The biggest finger is being pointed at new coach Tim Beckman, a defense-oriented coach who inherited defensive talent.
An unkind schedule that was sneaky hard in nonconference and front-loaded in the Big Ten has greased the slide. A promising-but-young set of assistants — many of them in new roles of responsibility — hasn’t helped, either.
Another big excuse/explanation is an epidemic of injuries. On offense, quarterback Nate Scheelhaase, top linemen Pocic and Hugh Thornton and key receiver Darius Millines have missed games and played hurt. It’s the same deal on defense with linebackers Jonathan Brown and Houston Bates, safeties Supo Sanni and Steve Hull and cornerback Terry Hawthorne. And those are just the starters.

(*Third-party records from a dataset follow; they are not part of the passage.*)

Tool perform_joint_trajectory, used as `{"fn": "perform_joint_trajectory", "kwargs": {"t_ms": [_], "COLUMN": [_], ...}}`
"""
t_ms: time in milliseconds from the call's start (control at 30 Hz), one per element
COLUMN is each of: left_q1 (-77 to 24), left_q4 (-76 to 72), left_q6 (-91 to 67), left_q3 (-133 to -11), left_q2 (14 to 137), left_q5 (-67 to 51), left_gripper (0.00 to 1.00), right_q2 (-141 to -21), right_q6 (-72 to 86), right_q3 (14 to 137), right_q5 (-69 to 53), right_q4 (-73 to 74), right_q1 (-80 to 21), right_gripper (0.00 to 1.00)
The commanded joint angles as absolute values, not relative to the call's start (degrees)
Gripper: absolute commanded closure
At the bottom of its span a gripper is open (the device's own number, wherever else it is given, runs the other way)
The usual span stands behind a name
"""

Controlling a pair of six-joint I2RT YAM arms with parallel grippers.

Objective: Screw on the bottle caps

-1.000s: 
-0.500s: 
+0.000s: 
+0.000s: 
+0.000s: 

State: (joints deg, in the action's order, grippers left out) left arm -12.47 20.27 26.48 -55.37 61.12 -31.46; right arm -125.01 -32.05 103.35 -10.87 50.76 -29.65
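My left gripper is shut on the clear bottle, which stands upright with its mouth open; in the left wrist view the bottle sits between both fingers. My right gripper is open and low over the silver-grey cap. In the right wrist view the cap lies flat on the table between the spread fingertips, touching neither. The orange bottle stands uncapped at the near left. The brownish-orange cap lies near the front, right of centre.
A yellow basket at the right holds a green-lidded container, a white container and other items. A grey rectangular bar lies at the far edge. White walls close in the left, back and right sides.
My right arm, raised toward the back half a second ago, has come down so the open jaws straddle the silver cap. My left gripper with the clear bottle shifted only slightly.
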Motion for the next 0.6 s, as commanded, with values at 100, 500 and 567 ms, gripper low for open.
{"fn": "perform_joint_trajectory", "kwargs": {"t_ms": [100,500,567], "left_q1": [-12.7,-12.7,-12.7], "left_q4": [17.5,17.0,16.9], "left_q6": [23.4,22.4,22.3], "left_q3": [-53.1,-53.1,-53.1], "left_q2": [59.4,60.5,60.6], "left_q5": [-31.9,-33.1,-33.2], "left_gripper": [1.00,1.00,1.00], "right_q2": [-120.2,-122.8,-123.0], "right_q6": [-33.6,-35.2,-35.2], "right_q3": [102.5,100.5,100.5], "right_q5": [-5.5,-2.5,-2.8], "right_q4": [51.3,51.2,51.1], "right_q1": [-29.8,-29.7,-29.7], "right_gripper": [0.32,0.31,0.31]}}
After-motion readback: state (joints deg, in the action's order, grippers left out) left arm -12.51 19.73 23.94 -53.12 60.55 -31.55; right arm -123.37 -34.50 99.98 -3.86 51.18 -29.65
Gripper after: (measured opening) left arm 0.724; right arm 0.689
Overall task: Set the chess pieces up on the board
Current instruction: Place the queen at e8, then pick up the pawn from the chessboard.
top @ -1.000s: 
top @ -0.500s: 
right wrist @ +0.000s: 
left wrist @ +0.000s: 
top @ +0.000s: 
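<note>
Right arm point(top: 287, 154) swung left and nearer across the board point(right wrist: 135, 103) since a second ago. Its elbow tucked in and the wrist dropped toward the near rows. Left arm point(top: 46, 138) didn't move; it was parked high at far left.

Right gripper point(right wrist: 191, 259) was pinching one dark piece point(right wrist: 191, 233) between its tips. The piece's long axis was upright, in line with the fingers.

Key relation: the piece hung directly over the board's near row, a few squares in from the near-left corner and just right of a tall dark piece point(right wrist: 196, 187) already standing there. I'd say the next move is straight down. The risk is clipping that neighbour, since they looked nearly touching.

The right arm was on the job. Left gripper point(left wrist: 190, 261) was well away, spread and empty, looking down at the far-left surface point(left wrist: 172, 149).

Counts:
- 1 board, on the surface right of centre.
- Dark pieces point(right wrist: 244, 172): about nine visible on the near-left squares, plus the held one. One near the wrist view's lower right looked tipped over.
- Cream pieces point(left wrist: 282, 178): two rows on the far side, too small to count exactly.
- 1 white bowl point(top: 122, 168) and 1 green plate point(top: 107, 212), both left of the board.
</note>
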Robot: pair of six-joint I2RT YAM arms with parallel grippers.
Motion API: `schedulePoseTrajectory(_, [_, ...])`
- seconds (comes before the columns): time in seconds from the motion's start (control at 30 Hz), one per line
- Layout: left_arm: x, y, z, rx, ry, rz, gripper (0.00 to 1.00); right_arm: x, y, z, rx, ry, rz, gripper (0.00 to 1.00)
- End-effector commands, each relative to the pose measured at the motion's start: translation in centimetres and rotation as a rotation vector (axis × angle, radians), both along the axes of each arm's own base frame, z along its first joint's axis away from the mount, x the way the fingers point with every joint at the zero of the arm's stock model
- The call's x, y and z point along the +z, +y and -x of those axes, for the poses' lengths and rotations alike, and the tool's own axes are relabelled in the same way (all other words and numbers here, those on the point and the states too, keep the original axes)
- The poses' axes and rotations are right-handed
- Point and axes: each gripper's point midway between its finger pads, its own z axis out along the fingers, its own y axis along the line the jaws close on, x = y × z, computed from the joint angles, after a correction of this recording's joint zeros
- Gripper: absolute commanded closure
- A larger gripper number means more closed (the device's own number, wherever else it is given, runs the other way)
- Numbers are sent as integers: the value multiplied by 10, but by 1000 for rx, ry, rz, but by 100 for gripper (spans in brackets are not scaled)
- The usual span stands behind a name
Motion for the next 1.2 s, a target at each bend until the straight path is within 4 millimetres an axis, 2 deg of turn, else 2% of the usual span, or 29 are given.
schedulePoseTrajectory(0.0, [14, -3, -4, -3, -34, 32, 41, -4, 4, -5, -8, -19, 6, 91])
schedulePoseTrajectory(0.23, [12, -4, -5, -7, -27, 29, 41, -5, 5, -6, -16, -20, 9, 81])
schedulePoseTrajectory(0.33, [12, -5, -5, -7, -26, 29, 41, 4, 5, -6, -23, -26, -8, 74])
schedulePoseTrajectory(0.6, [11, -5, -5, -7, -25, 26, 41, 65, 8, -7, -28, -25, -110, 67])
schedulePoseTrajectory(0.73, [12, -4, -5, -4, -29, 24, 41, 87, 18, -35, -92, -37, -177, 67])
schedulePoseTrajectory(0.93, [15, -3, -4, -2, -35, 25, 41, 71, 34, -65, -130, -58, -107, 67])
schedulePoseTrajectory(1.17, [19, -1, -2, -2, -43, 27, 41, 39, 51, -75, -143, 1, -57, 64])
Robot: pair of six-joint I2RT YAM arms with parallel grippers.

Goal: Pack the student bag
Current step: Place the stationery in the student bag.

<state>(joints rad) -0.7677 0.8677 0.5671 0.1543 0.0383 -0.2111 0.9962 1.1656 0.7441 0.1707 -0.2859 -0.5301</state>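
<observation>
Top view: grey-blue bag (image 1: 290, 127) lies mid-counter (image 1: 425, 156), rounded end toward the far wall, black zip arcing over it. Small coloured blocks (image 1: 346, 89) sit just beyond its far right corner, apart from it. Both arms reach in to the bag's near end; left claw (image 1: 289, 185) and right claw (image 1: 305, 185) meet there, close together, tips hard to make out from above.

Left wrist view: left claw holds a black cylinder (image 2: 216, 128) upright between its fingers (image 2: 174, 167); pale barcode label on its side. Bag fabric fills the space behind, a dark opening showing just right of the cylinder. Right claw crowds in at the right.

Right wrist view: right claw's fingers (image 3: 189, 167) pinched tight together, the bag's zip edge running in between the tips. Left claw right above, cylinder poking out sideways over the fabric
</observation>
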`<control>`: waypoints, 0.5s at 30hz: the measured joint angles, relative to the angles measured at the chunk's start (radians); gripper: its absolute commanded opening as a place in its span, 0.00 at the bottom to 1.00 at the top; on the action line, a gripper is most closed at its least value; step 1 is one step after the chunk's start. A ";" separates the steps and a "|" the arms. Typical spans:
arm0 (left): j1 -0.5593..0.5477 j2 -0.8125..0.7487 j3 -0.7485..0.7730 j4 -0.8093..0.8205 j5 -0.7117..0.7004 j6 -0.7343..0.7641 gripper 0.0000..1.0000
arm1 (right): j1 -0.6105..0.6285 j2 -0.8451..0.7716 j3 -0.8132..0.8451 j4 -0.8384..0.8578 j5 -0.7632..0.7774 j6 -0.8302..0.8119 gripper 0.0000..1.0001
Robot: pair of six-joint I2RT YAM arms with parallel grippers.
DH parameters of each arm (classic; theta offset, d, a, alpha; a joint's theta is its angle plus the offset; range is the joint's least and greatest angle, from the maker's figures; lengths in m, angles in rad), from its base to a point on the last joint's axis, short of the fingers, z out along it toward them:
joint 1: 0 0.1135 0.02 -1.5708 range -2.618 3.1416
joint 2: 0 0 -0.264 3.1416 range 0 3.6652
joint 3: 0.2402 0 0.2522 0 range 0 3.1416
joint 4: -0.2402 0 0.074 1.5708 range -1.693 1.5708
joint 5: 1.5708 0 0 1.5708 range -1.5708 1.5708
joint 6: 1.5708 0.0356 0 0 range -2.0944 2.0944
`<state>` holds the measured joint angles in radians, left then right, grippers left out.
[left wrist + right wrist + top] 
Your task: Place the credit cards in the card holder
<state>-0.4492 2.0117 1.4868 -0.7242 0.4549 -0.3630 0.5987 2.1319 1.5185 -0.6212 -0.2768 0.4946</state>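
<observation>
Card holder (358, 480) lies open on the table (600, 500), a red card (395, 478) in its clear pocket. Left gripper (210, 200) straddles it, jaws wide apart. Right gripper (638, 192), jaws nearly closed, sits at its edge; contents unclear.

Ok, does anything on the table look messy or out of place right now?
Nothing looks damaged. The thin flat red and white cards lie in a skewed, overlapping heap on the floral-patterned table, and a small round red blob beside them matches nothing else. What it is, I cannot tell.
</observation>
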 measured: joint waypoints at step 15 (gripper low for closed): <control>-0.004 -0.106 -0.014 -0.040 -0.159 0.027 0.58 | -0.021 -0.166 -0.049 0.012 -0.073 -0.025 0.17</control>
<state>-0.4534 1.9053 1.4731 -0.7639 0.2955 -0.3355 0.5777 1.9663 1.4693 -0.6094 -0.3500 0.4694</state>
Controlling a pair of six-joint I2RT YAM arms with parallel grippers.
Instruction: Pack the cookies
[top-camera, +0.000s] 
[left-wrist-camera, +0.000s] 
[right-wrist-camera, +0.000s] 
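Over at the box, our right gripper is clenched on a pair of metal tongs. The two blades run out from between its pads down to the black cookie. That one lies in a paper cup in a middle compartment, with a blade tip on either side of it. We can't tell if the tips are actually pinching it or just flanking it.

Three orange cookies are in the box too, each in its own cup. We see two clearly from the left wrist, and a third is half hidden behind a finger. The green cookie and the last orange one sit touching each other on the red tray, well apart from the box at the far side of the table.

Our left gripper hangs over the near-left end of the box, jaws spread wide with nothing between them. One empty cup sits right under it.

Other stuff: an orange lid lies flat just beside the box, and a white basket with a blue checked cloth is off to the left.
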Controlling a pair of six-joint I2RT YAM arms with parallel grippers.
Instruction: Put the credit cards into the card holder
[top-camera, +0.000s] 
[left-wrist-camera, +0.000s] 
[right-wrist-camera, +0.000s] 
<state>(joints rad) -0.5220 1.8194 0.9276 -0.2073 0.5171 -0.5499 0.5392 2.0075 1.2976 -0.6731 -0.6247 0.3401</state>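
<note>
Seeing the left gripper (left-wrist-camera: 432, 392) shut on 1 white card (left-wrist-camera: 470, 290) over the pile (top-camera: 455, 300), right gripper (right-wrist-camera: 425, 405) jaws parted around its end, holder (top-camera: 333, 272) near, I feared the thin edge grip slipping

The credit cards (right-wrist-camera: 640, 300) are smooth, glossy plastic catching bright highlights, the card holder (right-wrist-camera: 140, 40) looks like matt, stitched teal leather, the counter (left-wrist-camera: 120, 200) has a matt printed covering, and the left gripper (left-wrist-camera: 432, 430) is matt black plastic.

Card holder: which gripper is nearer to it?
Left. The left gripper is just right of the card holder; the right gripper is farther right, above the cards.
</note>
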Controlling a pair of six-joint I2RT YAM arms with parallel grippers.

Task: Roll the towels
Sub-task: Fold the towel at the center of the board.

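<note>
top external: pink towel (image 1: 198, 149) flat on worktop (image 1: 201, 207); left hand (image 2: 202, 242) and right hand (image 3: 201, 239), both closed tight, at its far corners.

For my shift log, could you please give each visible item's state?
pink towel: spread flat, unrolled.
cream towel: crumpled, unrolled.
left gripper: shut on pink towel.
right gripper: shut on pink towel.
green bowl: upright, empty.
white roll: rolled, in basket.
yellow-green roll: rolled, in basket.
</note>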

“It plays a huge role,’’ Sanni said, “but at the same time, we have to be able to deal with negativity and play through injuries.’’
Fans and media basically don’t care about injuries because every team has them.
What many Illini fans care about — and are looking at — is Beckman, who might be on the hottest seat ever for a coach barely halfway through his first season.
That’s not fair. A new coach has to be given time to recruit, coach, install. And Thomas is going to give Beckman time to do that, no matter how bleak things look.
What makes this such a tough sell is that Arizona State and UCLA, teams that Illinois beat last season, also changed coaches and are 5-1 and 5-2, respectively. And Ohio State and Penn State, teams that Illinois went toe-to-toe with last season, are 7-0 and 4-2 with new coaches who have excuses that go beyond injuries.
The Buckeyes and Nittany Lions also have coaches who have won national championships and Super Bowls.
What Beckman needs to do is win games, beginning with the next one, a tricky Oct. 27 homecoming meeting against Indiana. The Hoosiers scored almost as many points in their 52-49 loss to Ohio State on Saturday as the 59 Illinois has put up in its five lopsided losses.
This is looking like a long rebuild, especially for a team that didn’t seem to need a rebuild.